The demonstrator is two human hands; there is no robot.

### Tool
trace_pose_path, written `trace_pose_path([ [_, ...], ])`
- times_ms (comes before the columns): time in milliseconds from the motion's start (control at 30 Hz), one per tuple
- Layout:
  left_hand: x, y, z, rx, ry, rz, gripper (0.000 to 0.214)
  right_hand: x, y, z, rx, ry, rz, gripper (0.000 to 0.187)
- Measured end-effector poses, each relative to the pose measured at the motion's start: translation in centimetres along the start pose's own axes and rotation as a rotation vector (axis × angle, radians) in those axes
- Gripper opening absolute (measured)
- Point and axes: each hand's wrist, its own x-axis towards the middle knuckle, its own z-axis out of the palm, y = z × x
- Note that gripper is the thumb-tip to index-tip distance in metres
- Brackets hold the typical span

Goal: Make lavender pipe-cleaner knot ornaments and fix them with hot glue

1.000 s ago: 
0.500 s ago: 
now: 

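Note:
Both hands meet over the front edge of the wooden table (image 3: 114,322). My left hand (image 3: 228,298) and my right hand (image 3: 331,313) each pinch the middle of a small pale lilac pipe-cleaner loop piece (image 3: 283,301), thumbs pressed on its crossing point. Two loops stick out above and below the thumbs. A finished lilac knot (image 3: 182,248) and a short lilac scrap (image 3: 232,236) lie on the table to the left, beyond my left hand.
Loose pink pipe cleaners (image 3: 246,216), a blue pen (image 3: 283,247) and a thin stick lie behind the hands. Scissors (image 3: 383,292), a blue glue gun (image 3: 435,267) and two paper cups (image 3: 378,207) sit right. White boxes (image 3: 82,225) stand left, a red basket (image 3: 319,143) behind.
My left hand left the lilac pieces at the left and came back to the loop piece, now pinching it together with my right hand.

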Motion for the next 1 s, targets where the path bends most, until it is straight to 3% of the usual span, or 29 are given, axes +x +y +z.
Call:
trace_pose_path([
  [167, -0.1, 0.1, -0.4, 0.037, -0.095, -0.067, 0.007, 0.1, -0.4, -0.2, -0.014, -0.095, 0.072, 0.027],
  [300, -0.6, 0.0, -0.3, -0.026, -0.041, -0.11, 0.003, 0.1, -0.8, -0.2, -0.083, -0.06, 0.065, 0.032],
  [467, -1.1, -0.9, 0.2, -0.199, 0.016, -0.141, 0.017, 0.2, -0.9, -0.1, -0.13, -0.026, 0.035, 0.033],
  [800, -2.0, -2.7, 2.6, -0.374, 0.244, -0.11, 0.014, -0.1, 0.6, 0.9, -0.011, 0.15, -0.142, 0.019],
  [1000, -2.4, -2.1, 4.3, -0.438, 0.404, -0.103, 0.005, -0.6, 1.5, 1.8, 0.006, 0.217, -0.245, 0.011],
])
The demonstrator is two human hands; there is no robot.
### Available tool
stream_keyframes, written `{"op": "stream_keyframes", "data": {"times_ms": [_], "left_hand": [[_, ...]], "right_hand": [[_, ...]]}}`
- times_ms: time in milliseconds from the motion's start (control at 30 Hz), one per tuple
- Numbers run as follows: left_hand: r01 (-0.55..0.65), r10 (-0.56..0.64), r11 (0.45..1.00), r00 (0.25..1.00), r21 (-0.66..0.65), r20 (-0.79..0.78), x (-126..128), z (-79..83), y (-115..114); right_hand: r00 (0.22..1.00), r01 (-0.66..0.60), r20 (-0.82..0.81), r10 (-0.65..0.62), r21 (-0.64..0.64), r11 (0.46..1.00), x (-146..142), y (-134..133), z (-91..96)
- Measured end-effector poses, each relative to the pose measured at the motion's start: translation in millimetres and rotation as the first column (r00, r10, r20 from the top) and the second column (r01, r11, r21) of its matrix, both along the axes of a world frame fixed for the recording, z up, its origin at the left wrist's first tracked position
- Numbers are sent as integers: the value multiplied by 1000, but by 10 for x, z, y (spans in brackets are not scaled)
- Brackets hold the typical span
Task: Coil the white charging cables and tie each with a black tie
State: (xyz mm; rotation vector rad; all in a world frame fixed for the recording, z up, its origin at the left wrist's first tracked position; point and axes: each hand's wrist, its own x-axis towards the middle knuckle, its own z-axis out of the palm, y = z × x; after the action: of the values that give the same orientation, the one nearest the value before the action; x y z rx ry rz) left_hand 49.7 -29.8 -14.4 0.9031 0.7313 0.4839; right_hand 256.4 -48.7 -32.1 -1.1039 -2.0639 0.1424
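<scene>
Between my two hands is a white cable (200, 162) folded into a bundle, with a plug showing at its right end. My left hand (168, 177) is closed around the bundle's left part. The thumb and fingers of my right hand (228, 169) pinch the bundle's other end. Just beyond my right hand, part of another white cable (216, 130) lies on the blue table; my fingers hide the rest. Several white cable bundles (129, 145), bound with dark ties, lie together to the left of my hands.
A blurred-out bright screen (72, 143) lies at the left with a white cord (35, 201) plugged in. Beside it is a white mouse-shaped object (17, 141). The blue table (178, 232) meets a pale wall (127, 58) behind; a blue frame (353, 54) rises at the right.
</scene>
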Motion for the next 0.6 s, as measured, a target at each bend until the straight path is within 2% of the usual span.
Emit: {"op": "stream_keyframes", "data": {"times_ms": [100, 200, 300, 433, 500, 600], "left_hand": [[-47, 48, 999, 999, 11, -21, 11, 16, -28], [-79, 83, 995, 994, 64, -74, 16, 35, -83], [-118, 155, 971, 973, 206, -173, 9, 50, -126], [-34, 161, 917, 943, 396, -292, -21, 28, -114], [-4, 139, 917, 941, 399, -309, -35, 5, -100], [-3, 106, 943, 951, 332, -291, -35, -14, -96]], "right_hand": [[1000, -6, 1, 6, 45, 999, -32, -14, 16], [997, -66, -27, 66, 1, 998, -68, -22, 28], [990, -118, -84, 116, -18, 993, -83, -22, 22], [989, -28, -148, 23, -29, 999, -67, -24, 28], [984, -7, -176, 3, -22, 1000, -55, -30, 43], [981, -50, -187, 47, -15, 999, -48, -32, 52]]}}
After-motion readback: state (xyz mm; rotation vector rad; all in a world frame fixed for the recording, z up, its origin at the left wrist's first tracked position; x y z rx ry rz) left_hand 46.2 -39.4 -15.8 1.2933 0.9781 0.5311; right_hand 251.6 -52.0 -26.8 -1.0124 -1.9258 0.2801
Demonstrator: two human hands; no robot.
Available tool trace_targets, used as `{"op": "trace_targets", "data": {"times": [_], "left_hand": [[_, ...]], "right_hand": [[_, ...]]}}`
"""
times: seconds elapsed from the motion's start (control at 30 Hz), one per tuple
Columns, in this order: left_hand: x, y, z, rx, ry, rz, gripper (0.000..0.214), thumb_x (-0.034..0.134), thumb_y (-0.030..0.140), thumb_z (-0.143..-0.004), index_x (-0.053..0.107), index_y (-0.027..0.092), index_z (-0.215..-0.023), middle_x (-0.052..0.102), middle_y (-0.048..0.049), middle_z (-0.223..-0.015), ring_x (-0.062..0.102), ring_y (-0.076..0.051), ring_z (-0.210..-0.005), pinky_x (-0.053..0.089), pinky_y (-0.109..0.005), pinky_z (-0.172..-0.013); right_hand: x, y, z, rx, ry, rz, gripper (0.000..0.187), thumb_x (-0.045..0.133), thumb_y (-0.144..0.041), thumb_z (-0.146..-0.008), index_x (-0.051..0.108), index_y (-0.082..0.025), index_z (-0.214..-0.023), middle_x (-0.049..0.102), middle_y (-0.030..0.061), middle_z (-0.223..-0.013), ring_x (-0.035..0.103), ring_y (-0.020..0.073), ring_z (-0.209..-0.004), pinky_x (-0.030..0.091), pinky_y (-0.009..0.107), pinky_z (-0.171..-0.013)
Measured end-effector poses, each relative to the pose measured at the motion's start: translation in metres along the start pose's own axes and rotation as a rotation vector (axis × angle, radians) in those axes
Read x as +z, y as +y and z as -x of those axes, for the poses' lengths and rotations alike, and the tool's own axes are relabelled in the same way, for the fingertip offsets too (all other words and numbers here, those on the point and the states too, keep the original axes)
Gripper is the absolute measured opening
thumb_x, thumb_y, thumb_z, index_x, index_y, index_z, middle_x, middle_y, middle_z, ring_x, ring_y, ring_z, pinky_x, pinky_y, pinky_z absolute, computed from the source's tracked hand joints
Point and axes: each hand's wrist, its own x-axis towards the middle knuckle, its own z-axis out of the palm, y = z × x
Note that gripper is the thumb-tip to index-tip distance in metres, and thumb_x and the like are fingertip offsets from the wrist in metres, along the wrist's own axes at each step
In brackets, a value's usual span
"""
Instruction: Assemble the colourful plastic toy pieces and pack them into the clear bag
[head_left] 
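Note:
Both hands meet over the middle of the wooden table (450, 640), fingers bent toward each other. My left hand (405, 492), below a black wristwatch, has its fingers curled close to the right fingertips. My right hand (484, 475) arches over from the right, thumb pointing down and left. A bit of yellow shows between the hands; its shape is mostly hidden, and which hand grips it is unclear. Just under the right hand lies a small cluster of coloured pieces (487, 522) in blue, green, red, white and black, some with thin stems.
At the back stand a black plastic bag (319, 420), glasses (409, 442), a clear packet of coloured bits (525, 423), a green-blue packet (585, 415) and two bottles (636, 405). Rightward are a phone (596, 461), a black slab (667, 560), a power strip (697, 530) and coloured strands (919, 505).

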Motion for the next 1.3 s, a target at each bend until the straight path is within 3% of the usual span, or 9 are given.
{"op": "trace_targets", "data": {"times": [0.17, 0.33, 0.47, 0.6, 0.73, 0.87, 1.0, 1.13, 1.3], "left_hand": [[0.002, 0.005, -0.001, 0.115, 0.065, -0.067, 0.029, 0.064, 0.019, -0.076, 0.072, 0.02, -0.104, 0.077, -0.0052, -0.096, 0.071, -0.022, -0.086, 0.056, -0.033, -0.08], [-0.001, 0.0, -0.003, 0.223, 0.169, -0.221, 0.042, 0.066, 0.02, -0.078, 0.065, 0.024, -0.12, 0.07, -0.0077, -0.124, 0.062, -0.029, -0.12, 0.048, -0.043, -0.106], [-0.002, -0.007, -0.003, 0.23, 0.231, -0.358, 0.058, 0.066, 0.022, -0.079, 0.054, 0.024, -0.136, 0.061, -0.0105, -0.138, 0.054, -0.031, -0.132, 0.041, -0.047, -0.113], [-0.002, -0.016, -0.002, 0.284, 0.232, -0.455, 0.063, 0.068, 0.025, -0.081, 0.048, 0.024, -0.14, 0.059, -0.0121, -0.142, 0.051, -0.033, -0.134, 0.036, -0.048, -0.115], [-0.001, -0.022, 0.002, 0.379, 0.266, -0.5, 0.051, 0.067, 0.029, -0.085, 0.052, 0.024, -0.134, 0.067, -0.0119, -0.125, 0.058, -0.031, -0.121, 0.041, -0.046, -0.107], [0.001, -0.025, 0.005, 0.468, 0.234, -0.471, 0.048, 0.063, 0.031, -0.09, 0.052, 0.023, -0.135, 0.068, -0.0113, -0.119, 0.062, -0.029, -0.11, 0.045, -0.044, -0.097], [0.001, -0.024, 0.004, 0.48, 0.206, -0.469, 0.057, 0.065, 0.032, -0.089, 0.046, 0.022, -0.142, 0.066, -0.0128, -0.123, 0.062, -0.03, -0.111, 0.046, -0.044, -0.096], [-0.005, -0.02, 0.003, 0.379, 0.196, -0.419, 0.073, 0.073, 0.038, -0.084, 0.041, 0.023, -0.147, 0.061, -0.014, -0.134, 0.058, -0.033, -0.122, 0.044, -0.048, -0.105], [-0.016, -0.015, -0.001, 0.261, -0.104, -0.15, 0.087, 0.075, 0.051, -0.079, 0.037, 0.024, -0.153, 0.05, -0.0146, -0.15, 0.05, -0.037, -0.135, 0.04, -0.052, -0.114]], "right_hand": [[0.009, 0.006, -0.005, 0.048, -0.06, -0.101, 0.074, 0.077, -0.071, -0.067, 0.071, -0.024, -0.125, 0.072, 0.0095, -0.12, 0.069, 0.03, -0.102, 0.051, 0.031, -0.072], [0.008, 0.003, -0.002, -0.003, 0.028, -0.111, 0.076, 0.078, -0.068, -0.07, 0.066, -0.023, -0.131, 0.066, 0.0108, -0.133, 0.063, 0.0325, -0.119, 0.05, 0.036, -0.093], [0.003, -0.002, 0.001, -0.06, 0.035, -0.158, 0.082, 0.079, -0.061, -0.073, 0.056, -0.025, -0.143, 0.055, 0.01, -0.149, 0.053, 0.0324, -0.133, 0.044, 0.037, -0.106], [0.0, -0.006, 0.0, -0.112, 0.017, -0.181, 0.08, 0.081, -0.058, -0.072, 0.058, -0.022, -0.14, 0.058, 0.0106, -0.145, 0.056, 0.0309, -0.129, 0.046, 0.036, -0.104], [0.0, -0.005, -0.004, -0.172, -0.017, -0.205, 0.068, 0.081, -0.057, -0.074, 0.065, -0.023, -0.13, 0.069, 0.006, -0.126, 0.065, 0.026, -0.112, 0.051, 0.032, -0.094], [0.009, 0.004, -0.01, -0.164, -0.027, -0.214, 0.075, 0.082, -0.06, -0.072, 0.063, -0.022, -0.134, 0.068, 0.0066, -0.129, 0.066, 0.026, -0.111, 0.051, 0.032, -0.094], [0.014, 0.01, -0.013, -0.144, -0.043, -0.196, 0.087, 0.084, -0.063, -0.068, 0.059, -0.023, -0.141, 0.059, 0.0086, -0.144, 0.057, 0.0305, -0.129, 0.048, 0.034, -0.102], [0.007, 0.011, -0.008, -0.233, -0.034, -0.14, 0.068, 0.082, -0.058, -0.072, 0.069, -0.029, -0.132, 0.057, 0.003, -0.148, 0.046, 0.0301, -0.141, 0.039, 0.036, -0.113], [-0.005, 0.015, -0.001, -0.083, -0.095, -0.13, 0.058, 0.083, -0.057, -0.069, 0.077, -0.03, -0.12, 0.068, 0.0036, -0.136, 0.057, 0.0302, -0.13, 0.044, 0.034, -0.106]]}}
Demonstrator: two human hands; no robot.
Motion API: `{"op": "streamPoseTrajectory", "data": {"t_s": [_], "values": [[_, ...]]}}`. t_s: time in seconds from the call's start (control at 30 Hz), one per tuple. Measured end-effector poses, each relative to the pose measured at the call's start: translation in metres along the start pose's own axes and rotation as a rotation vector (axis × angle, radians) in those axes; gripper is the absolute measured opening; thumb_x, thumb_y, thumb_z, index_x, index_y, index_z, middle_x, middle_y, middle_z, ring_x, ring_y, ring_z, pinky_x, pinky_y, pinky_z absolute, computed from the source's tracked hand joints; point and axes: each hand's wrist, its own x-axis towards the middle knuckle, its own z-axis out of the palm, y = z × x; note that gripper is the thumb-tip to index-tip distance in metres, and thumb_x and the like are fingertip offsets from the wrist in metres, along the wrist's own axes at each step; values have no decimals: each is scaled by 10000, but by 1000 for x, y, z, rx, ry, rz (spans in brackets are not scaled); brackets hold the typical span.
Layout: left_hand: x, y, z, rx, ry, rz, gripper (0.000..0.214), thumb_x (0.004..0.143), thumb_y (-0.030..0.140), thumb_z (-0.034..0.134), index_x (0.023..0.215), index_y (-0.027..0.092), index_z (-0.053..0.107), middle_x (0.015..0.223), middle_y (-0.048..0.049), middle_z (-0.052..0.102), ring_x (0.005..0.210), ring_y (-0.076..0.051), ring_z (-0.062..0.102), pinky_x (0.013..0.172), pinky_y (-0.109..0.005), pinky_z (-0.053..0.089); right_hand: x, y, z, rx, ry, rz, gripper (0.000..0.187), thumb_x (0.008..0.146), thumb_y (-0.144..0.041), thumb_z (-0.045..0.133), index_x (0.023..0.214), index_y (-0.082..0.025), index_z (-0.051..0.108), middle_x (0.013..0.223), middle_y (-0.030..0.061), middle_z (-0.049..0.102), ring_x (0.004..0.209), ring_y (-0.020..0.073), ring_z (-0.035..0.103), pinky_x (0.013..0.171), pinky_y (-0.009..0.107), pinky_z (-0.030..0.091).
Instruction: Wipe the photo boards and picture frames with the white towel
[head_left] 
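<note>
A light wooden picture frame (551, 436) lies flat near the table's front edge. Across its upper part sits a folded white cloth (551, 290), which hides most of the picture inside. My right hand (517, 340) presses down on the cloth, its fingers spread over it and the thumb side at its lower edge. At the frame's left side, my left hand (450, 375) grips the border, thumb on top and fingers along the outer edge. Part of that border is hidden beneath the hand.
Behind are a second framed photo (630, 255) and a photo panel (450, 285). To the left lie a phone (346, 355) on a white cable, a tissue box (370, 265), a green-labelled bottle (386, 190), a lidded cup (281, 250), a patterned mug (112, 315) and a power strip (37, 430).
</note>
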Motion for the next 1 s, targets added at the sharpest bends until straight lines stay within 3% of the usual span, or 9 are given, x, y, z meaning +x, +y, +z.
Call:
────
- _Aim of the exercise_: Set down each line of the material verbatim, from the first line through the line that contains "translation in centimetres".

- _Response area_:
The demonstrator is two human hands; there is no robot.

### Tool
trace_pose_path, written `trace_pose_path([ [_, ...], ])`
- times_ms (comes before the columns): time in milliseconds from the motion's start (control at 30 Hz), one per tuple
- Layout:
  left_hand: x, y, z, rx, ry, rz, gripper (0.000 to 0.214)
  right_hand: x, y, z, rx, ry, rz, gripper (0.000 to 0.187)
- Measured end-effector poses, each relative to the pose measured at the motion's start: translation in centimetres along the start pose's own axes and rotation as a rotation vector (axis × angle, radians) in those axes

No additional response is needed to complete this exercise.